*** Opening Data excerpt ***
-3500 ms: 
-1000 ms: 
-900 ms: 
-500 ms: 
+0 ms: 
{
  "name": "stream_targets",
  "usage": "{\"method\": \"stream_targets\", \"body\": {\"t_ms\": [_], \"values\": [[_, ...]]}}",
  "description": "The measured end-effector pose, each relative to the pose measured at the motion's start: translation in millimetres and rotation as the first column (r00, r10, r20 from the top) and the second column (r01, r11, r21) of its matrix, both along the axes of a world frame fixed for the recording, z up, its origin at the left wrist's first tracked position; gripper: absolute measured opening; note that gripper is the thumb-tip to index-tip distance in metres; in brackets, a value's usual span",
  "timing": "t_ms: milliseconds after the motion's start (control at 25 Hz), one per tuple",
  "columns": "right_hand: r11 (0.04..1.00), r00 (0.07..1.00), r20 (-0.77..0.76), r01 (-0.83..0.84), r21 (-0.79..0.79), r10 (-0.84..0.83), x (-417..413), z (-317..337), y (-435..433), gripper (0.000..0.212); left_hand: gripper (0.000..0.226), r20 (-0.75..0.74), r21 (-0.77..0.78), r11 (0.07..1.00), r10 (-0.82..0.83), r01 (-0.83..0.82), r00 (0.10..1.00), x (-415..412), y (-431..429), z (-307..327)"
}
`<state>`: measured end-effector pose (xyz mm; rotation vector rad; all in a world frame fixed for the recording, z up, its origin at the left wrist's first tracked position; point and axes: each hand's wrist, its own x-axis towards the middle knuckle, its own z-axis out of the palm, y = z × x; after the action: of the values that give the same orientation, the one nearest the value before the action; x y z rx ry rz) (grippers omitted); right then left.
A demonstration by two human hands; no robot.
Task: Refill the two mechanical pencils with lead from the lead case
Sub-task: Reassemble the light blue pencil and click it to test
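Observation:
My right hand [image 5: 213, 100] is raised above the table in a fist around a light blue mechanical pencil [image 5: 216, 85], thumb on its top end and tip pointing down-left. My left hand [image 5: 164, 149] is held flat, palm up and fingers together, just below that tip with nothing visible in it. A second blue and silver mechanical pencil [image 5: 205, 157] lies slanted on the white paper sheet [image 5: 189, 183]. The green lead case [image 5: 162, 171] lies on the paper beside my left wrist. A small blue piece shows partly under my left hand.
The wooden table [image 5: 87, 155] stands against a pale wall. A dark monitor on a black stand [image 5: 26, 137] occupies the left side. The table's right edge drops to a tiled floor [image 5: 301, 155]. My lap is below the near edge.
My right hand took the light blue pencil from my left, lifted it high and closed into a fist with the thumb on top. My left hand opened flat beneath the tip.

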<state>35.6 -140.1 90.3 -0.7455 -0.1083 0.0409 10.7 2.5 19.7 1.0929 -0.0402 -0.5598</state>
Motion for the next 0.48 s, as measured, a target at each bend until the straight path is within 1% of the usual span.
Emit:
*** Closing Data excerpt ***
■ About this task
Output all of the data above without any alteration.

■ Output for this task
-3500 ms: 
-1000 ms: 
-900 ms: 
-500 ms: 
+0 ms: 
{
  "name": "stream_targets",
  "usage": "{\"method\": \"stream_targets\", \"body\": {\"t_ms\": [_], \"values\": [[_, ...]]}}",
  "description": "The measured end-effector pose, each relative to the pose measured at the motion's start: translation in millimetres and rotation as the first column (r00, r10, r20 from the top) and the second column (r01, r11, r21) of its matrix, both along the axes of a world frame fixed for the recording, z up, its origin at the left wrist's first tracked position; gripper: absolute measured opening; note that gripper is the thumb-tip to index-tip distance in metres; in brackets, a value's usual span",
  "timing": "t_ms: milliseconds after the motion's start (control at 25 Hz), one per tuple",
  "columns": "right_hand: r11 (0.04..1.00), r00 (0.07..1.00), r20 (-0.77..0.76), r01 (-0.83..0.84), r21 (-0.79..0.79), r10 (-0.84..0.83), x (-417..413), z (-317..337), y (-435..433), gripper (0.000..0.212); left_hand: gripper (0.000..0.226), r20 (-0.75..0.74), r21 (-0.77..0.78), r11 (0.07..1.00), r10 (-0.82..0.83), r01 (-0.83..0.82), r00 (0.10..1.00), x (-415..412), y (-431..429), z (-307..327)"
}
`<state>`: measured end-effector pose (xyz mm; rotation vector rad; all in a world frame fixed for the recording, z up, its origin at the left wrist's first tracked position; point and axes: each hand's wrist, its own x-axis towards the middle knuckle, its own z-axis out of the palm, y = z × x; after the action: of the values that give the same orientation, the one nearest the value before the action; x y z rx ry rz) (grippers omitted); right then left.
A demonstration by two human hands; no robot.
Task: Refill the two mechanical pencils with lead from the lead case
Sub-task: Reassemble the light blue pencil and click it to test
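Observation:
My right hand [image 5: 213, 100] is raised above the table in a fist around a light blue mechanical pencil [image 5: 216, 85], thumb on its top end and tip pointing down-left. My left hand [image 5: 164, 149] is held flat, palm up and fingers together, just below that tip with nothing visible in it. A second blue and silver mechanical pencil [image 5: 205, 157] lies slanted on the white paper sheet [image 5: 189, 183]. The green lead case [image 5: 162, 171] lies on the paper beside my left wrist. A small blue piece shows partly under my left hand.
The wooden table [image 5: 87, 155] stands against a pale wall. A dark monitor on a black stand [image 5: 26, 137] occupies the left side. The table's right edge drops to a tiled floor [image 5: 301, 155]. My lap is below the near edge.
My right hand took the light blue pencil from my left, lifted it high and closed into a fist with the thumb on top. My left hand opened flat beneath the tip.
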
<state>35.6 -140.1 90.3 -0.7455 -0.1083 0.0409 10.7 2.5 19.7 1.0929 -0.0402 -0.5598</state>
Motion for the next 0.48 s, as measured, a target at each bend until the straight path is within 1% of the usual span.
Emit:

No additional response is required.